Переведя в шаг своего быстрого сибирячка Наката, отец глубоко вобрал в грудь сладко пахнущий предросными, вечерними полями, дорожной пылью с деготьком и коровьим выменем воздух, опустил голову и так непривычно для меня по–немецки вздохнул: «Junge,Junge, wie das plotzlich nach Ostpreussenriecht[2]). Его слова отозвались у меня в душе какою–то новою к нему нежностью и жалостью, но о чем они — мне осталось непонятным.

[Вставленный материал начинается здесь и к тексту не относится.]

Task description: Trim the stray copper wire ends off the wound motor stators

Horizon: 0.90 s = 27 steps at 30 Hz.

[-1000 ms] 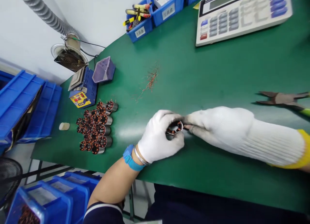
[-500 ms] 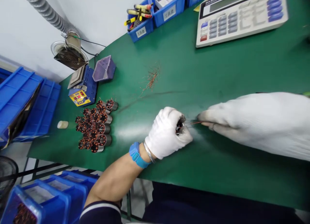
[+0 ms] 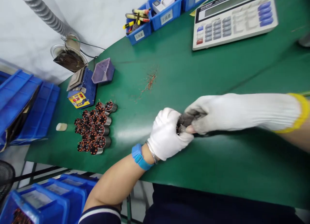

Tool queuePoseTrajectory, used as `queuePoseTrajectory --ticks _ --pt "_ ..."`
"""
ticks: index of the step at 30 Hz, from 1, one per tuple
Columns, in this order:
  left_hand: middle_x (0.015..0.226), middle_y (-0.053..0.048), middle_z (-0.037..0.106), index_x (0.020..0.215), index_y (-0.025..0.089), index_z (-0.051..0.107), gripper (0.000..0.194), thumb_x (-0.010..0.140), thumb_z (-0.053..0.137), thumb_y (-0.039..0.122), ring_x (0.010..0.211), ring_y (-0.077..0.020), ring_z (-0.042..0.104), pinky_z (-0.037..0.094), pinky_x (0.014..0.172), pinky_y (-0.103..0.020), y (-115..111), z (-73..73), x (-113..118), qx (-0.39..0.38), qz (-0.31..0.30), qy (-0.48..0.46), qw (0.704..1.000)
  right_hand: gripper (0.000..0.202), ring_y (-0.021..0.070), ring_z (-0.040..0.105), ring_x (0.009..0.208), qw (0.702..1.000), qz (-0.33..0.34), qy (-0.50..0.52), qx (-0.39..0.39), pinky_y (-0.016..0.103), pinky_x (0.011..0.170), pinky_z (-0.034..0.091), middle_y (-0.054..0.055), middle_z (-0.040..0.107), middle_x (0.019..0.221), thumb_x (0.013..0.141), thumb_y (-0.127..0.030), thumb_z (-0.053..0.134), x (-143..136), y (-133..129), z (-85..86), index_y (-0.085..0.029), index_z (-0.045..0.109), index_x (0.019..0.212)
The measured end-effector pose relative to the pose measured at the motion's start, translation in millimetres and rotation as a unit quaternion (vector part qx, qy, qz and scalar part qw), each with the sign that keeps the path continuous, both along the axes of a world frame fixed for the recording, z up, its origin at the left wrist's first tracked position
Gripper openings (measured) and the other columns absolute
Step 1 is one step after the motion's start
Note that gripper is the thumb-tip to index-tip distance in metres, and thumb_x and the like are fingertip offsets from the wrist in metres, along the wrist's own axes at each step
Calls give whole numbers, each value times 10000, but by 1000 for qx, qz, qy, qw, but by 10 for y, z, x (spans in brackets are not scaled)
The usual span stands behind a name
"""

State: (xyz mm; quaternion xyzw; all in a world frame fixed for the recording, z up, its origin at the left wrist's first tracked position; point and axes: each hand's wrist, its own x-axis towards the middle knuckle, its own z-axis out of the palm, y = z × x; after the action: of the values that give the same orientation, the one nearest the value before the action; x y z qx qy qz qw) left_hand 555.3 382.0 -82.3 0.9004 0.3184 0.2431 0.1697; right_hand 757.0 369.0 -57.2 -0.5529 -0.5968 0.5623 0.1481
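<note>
My left hand (image 3: 167, 133), in a white glove, is wrapped round a motor stator (image 3: 179, 124). Only the stator's dark end with a little copper winding shows past the fingers. My right hand (image 3: 202, 116), in a white glove with grey-soiled fingers and one bare fingertip, is pinched closed against that end. What sits between its fingers is hidden. Left of both hands, several stators (image 3: 93, 127) with copper windings stand in a close group on the green table (image 3: 135, 133).
Loose copper wire clippings (image 3: 150, 82) lie beyond my hands. A large calculator (image 3: 232, 22) is at the back right. Blue tool bins (image 3: 139, 35), a purple tray (image 3: 103, 70), a blue control box (image 3: 83, 91) and a white block (image 3: 61, 127) stand toward the back and left.
My right hand has moved left, from the stretched wire ends to the stator's end, and now touches it. My left hand keeps its hold on the stator. The camera view has shifted slightly.
</note>
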Motion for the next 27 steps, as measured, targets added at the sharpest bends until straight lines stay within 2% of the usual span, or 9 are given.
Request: queuePoseTrajectory --ticks 2,5,10,15,20,22,24,27 --pt "798 -18 466 801 254 332 191 783 519 283 708 -189 456 415 659 -343 4 5 3 -2 -6 -13 1000 390 139 553 556 995 52 34 -75 256 515 408 57 657 666 763 -577 685 -87 -14 -26 -188 685 726" --pt "793 -16 459 805 255 320 170 778 486 234 696 -188 444 403 648 -344 6 2 10 6 -1 -26 1000 401 145 553 545 992 18 56 -112 260 515 433 65 637 629 708 -586 688 -151 -29 -33 -188 642 679" --pt "788 -18 456 818 254 317 200 749 498 201 698 -191 459 420 641 -346 -10 -1 13 3 7 -23 1000 307 141 556 518 995 22 27 -89 255 501 430 59 642 629 768 -491 609 -165 -41 -7 -196 632 688" --pt "878 -47 539 947 229 405 247 741 530 177 807 -211 565 513 749 -375 -49 -23 -8 -27 21 -59 998 256 124 547 507 997 15 -32 -71 249 517 419 34 648 634 847 -372 505 -181 -65 40 -198 626 703" --pt "969 -78 600 1060 203 454 339 739 561 190 920 -246 632 553 857 -423 -70 -28 -18 -63 23 -74 995 286 118 514 510 997 -1 -68 -29 250 502 368 15 630 614 822 -437 526 -204 -97 -1 -201 611 684" --pt "1009 -90 617 1089 198 464 377 729 576 196 971 -261 642 548 916 -457 -59 -12 -33 -108 27 -72 991 315 118 508 517 998 -5 -65 -15 249 503 368 8 623 611 797 -486 530 -213 -117 -26 -202 594 676" --pt "1084 -110 628 1150 190 462 470 708 618 214 1028 -276 646 533 972 -492 -27 8 -64 -189 22 -82 978 341 113 486 504 998 -10 -63 -5 249 493 357 6 612 599 768 -519 530 -217 -134 -41 -200 562 652" --pt "1257 -144 603 1272 193 422 669 682 725 278 1123 -281 642 526 1016 -490 55 47 -141 -363 -3 -149 920 392 105 438 477 998 -22 -51 21 252 472 319 5 580 565 754 -567 506 -202 -151 -37 -199 516 621"
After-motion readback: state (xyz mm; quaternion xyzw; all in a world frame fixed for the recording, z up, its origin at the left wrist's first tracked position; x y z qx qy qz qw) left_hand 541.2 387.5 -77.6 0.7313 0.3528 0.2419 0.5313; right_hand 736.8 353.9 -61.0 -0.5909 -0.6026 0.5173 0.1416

Через 12 лет, будучи кандидатом философии Гейдельбергского университета, я попал в Пруссию. В небольшом шарабанчике, но только без дуги, возвращался я со своею троюродною сестрою с веселой прогулки. Стоял такой же, как некогда у нас в Кондрове, тихий ранне–осенний вечер. На выгоне, недалеко от проселка, по которому пылил наш незатейливый конек, паслось стадо чернопегих коров. С Немана набегал тот же пахнущий травою и хлебом, волей и ширью речной воздух, что и с родной Угры. Солнце медленно садилось в печальных просторах, золотя соломенные крыши крестьянских дворов. «Боже мой, — сказал я своей спутнице, — да ведь у вас почти что Россия» и тут же рассказал ей о нашей поездке с отцом и о его внезапном, горячем вздохе по своей Пруссии. «Да, — задумчиво посмотрела в даль моя заграничная кузина и помолчав прибавила: — у нас, Степунов, — бродячая кровь; мне тоже очень хотелось бы когда–нибудь попасть в Москву». «Может быть, тебя потому тянет в Москву, — отвечал я ей, — что ты выросла в здешних просторах. Родись ты католичкой, под готическим собором во Фрейбурге, Москва была бы тебе наверное чужой».
С матерью отец познакомился в Москве. Шведо–финский род Аргеландеров переселился из–под Або в Пруссию в начале семнадцатого века. По пути в нее кое–кто, очевидно, задержался в России; наша семейная хроника сообщает, по крайней мере, что швед Генрих Иварсон, по прозвищу Аргеляндер, служил при Петре I–м директором порохового завода в Москве. Целый ряд моих предков, начиная с родившегося в 1552–м году под Выборгом и не носившего еще имени Аргеландера Эскель Кауханена, были пасторами, слившими впоследствии свою северную кровь с горячей кровью бежавших из Франции гугенотов. В моей родословной встречаются имена Bellier de Launcy, Соurvoisier и других.